Exercise prompt: Consider the listing below. Extract exactly the lines from the line containing "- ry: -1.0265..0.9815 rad" to the line containing "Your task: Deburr", both included.

Dataset content:
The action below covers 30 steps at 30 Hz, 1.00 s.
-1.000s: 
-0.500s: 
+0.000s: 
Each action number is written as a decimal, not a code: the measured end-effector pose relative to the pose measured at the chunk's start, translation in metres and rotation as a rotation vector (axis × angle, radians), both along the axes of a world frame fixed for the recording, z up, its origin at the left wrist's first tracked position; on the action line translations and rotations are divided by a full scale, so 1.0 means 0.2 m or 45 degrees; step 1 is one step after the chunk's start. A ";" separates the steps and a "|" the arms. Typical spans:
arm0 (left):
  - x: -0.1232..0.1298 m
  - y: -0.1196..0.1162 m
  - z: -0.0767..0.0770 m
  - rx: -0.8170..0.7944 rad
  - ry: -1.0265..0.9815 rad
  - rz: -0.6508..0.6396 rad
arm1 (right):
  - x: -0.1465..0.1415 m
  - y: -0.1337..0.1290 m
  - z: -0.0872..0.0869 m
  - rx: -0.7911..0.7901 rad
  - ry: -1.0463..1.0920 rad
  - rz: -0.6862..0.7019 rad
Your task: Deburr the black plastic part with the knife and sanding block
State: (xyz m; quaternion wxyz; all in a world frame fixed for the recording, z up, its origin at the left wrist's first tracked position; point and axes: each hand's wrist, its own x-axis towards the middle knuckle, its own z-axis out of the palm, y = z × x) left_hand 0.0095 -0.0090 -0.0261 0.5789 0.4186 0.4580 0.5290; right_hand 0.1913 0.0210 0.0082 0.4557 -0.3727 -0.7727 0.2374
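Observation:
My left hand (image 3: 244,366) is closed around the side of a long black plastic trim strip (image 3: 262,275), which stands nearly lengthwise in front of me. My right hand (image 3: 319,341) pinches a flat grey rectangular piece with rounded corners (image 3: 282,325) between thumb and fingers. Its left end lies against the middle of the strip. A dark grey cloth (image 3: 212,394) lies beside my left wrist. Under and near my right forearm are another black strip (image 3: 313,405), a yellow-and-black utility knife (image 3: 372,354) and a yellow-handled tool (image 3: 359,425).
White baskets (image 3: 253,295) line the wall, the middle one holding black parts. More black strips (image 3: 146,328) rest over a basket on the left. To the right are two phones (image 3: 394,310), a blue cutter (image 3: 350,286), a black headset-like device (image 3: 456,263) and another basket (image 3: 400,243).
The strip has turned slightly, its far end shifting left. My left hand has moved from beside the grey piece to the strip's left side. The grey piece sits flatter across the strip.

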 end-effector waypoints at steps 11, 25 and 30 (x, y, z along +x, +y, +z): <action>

Your solution:
  - ry: -1.0265..0.9815 rad
  - rz: -0.6508..0.6396 rad
arm1 (right):
  - x: -0.1465..0.1415 m
  - y: -0.1337..0.1290 m
  - z: -0.0872..0.0869 m
  - rx: -0.7911..0.7901 rad
  - ry: -1.0463..1.0920 rad
  - rz: -0.6862..0.7019 rad
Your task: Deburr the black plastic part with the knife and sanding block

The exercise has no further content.